WHAT THE TASK ASKS: Every entry must be given again exactly as it is written.

[Recorded data]
● ● ● ● ●

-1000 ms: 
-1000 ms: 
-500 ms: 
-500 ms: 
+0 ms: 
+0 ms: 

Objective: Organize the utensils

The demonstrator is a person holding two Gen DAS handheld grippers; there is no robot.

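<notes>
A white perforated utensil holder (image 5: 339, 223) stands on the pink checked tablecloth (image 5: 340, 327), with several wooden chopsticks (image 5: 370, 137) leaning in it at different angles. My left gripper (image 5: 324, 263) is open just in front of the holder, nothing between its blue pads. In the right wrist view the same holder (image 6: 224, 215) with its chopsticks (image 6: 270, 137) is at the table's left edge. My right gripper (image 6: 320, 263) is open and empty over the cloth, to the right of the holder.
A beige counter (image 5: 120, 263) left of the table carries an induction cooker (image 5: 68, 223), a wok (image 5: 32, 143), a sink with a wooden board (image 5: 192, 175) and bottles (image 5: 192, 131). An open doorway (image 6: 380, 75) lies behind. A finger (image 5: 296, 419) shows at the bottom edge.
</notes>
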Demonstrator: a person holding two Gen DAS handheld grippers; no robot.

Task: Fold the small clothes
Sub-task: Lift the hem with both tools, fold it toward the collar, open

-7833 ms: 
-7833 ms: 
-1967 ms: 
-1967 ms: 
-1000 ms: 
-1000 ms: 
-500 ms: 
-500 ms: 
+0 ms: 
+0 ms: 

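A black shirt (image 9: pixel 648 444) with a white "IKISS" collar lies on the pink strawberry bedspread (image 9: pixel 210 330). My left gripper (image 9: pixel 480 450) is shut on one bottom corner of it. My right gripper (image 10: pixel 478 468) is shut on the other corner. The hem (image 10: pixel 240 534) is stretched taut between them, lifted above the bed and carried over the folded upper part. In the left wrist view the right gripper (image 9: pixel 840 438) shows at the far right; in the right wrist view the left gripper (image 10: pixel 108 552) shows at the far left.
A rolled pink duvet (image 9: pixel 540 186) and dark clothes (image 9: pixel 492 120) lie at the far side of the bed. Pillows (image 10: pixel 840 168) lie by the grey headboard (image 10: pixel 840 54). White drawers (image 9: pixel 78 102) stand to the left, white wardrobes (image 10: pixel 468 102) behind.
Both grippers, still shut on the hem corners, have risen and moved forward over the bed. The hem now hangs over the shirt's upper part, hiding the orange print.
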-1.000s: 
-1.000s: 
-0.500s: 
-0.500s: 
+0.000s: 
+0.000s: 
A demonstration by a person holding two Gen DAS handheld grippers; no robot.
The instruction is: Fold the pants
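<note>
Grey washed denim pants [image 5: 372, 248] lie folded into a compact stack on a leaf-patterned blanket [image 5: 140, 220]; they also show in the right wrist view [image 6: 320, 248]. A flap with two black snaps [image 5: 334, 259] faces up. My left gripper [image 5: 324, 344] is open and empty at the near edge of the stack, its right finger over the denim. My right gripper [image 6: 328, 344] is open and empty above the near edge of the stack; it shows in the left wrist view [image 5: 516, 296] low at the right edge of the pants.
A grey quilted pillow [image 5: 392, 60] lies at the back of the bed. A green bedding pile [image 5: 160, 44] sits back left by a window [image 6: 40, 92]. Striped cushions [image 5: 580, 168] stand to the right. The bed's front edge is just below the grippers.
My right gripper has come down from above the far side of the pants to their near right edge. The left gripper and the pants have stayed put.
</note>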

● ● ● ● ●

RESULT FOR THIS TASK:
-1000 ms: 
-1000 ms: 
-500 ms: 
-500 ms: 
+0 ms: 
+0 ms: 

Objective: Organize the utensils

The demonstrator is a person holding two Gen DAS handheld grippers; there is no robot.

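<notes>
A white perforated utensil holder (image 5: 339, 223) stands on the pink checked tablecloth (image 5: 340, 327), with several wooden chopsticks (image 5: 370, 137) leaning in it at different angles. My left gripper (image 5: 324, 263) is open just in front of the holder, nothing between its blue pads. In the right wrist view the same holder (image 6: 224, 215) with its chopsticks (image 6: 270, 137) is at the table's left edge. My right gripper (image 6: 320, 263) is open and empty over the cloth, to the right of the holder.
A beige counter (image 5: 120, 263) left of the table carries an induction cooker (image 5: 68, 223), a wok (image 5: 32, 143), a sink with a wooden board (image 5: 192, 175) and bottles (image 5: 192, 131). An open doorway (image 6: 380, 75) lies behind. A finger (image 5: 296, 419) shows at the bottom edge.
</notes>
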Demonstrator: a person holding two Gen DAS handheld grippers; no robot.

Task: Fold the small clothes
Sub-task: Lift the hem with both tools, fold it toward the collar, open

-7833 ms: 
-7833 ms: 
-1967 ms: 
-1967 ms: 
-1000 ms: 
-1000 ms: 
-500 ms: 
-500 ms: 
+0 ms: 
+0 ms: 

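A black shirt (image 9: pixel 648 444) with a white "IKISS" collar lies on the pink strawberry bedspread (image 9: pixel 210 330). My left gripper (image 9: pixel 480 450) is shut on one bottom corner of it. My right gripper (image 10: pixel 478 468) is shut on the other corner. The hem (image 10: pixel 240 534) is stretched taut between them, lifted above the bed and carried over the folded upper part. In the left wrist view the right gripper (image 9: pixel 840 438) shows at the far right; in the right wrist view the left gripper (image 10: pixel 108 552) shows at the far left.
A rolled pink duvet (image 9: pixel 540 186) and dark clothes (image 9: pixel 492 120) lie at the far side of the bed. Pillows (image 10: pixel 840 168) lie by the grey headboard (image 10: pixel 840 54). White drawers (image 9: pixel 78 102) stand to the left, white wardrobes (image 10: pixel 468 102) behind.
Both grippers, still shut on the hem corners, have risen and moved forward over the bed. The hem now hangs over the shirt's upper part, hiding the orange print.
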-1.000s: 
-1.000s: 
-0.500s: 
-0.500s: 
+0.000s: 
+0.000s: 
A demonstration by a person holding two Gen DAS handheld grippers; no robot.
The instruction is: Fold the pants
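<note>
Grey washed denim pants [image 5: 372, 248] lie folded into a compact stack on a leaf-patterned blanket [image 5: 140, 220]; they also show in the right wrist view [image 6: 320, 248]. A flap with two black snaps [image 5: 334, 259] faces up. My left gripper [image 5: 324, 344] is open and empty at the near edge of the stack, its right finger over the denim. My right gripper [image 6: 328, 344] is open and empty above the near edge of the stack; it shows in the left wrist view [image 5: 516, 296] low at the right edge of the pants.
A grey quilted pillow [image 5: 392, 60] lies at the back of the bed. A green bedding pile [image 5: 160, 44] sits back left by a window [image 6: 40, 92]. Striped cushions [image 5: 580, 168] stand to the right. The bed's front edge is just below the grippers.
My right gripper has come down from above the far side of the pants to their near right edge. The left gripper and the pants have stayed put.
</note>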

With that, the exercise is complete.